-- INFORMATION SUPPLIED follows --

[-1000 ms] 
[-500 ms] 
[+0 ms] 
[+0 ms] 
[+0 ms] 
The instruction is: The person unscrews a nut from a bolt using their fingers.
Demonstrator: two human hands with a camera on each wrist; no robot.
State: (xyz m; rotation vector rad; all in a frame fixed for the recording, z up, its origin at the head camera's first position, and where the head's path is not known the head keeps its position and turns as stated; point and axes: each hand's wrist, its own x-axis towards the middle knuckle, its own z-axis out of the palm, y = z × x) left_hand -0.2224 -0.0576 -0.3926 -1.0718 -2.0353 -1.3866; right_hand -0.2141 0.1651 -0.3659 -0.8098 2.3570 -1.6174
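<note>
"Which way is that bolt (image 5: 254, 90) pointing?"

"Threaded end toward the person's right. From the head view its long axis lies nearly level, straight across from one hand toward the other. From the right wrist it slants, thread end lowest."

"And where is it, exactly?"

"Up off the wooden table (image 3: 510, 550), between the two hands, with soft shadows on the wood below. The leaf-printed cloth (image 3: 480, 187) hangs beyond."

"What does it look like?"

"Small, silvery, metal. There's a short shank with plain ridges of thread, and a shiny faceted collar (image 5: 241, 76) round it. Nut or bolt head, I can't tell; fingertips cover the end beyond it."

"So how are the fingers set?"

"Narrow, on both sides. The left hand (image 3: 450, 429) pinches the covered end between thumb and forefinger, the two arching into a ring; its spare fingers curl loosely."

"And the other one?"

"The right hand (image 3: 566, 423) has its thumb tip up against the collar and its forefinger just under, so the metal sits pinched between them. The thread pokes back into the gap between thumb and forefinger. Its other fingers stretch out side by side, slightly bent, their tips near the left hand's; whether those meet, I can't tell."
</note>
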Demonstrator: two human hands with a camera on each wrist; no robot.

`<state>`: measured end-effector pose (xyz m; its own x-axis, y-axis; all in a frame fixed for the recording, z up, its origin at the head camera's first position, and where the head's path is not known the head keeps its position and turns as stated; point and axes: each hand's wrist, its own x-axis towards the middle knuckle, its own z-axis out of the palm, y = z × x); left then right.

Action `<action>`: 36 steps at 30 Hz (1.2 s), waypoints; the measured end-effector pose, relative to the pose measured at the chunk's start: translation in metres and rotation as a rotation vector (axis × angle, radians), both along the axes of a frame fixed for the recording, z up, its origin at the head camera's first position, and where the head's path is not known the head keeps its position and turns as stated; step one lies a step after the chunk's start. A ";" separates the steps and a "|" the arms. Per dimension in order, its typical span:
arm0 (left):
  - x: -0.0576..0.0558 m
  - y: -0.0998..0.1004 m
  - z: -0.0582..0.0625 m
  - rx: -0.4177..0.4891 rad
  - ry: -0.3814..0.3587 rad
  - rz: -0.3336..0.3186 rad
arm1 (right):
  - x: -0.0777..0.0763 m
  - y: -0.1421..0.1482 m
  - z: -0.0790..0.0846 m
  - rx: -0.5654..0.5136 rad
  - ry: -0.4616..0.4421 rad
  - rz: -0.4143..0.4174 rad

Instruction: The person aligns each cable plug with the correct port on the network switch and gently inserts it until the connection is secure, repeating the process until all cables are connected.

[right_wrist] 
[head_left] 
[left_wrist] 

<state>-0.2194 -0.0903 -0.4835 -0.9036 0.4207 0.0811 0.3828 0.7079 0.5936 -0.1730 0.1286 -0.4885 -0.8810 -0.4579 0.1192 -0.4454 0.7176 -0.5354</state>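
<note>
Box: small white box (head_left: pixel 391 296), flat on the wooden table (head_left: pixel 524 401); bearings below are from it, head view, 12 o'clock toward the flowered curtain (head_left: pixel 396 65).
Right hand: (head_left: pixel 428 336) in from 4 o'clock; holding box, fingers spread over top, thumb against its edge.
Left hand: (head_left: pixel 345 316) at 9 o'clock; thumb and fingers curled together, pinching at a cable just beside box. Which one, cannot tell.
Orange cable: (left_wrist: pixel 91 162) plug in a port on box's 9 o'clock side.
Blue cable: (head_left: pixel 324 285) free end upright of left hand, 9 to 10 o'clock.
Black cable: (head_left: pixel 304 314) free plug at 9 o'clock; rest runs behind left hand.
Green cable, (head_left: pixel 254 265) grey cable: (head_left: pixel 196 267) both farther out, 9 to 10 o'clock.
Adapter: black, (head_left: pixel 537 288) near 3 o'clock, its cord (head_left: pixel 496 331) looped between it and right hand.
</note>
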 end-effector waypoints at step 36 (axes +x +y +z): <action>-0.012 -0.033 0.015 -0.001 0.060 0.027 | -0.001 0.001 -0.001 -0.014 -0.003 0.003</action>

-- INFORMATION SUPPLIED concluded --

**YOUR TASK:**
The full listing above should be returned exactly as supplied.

**WRITTEN ANSWER:**
[-1000 ms] 
[-500 ms] 
[+0 ms] 
[+0 ms] 
[+0 ms] 
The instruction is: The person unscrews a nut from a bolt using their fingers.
Demonstrator: two human hands with a camera on each wrist; no robot.
State: (xyz m; rotation vector rad; all in a frame fixed for the recording, z up, its origin at the head camera's first position, and where the head's path is not known the head keeps its position and turns as stated; point and axes: each hand's wrist, its own x-axis towards the middle knuckle, its own z-axis out of the palm, y = z × x) left_hand -0.2224 -0.0576 -0.3926 -1.0718 -2.0353 -1.3866; right_hand -0.2141 0.1651 -0.3659 -0.8098 2.3570 -1.6174
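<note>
"Which way is that bolt (image 5: 254, 90) pointing?"

"Threaded end toward the person's right. From the head view its long axis lies nearly level, straight across from one hand toward the other. From the right wrist it slants, thread end lowest."

"And where is it, exactly?"

"Up off the wooden table (image 3: 510, 550), between the two hands, with soft shadows on the wood below. The leaf-printed cloth (image 3: 480, 187) hangs beyond."

"What does it look like?"

"Small, silvery, metal. There's a short shank with plain ridges of thread, and a shiny faceted collar (image 5: 241, 76) round it. Nut or bolt head, I can't tell; fingertips cover the end beyond it."

"So how are the fingers set?"

"Narrow, on both sides. The left hand (image 3: 450, 429) pinches the covered end between thumb and forefinger, the two arching into a ring; its spare fingers curl loosely."

"And the other one?"

"The right hand (image 3: 566, 423) has its thumb tip up against the collar and its forefinger just under, so the metal sits pinched between them. The thread pokes back into the gap between thumb and forefinger. Its other fingers stretch out side by side, slightly bent, their tips near the left hand's; whether those meet, I can't tell."
</note>
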Demonstrator: two human hands with a camera on each wrist; no robot.

`<state>`: measured end-effector pose (xyz m; its own x-axis, y-axis; all in a frame fixed for the recording, z up, its origin at the head camera's first position, and where the head's path is not known the head keeps its position and turns as stated; point and axes: each hand's wrist, its own x-axis towards the middle knuckle, its own z-axis out of the palm, y = z × x); left then right.

Action `<action>`: 36 steps at 30 Hz (1.2 s), waypoints; the measured end-effector pose, relative to the pose measured at the chunk's start: translation in metres and rotation as a rotation vector (axis × angle, radians), both along the axes of a frame fixed for the recording, z up, its origin at the head camera's first position, and where the head's path is not known the head keeps its position and turns as stated; step one lies a step after the chunk's start. A ";" separates the steps and a "|" the arms. Per dimension in order, its typical span:
arm0 (left):
  - x: -0.0576..0.0558 m
  - y: -0.0998..0.1004 m
  - z: -0.0582..0.0625 m
  - rx: -0.4177..0.4891 rad
  - ry: -0.3814..0.3587 rad
  - rz: -0.3336..0.3186 rad
arm1 (right):
  - x: -0.0777..0.0763 m
  - y: -0.1421..0.1482 m
  - z: -0.0790..0.0846 m
  - rx: -0.5654..0.5136 rad
  - ry: -0.4616..0.4421 rad
  - rz: -0.4143..0.4174 rad

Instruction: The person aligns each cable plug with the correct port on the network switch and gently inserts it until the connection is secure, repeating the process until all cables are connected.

[right_wrist] 
[head_left] 
[left_wrist] 

<state>-0.2194 -0.0903 -0.4835 -0.9036 0.4207 0.0811 0.3828 0.7079 0.5936 -0.1730 0.1286 -0.4885 -0.8810 -0.4579 0.1192 -0.4454 0.7176 -0.5354</state>
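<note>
Box: small white box (head_left: pixel 391 296), flat on the wooden table (head_left: pixel 524 401); bearings below are from it, head view, 12 o'clock toward the flowered curtain (head_left: pixel 396 65).
Right hand: (head_left: pixel 428 336) in from 4 o'clock; holding box, fingers spread over top, thumb against its edge.
Left hand: (head_left: pixel 345 316) at 9 o'clock; thumb and fingers curled together, pinching at a cable just beside box. Which one, cannot tell.
Orange cable: (left_wrist: pixel 91 162) plug in a port on box's 9 o'clock side.
Blue cable: (head_left: pixel 324 285) free end upright of left hand, 9 to 10 o'clock.
Black cable: (head_left: pixel 304 314) free plug at 9 o'clock; rest runs behind left hand.
Green cable, (head_left: pixel 254 265) grey cable: (head_left: pixel 196 267) both farther out, 9 to 10 o'clock.
Adapter: black, (head_left: pixel 537 288) near 3 o'clock, its cord (head_left: pixel 496 331) looped between it and right hand.
</note>
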 end-effector waypoints at step 36 (axes +x +y +z): <action>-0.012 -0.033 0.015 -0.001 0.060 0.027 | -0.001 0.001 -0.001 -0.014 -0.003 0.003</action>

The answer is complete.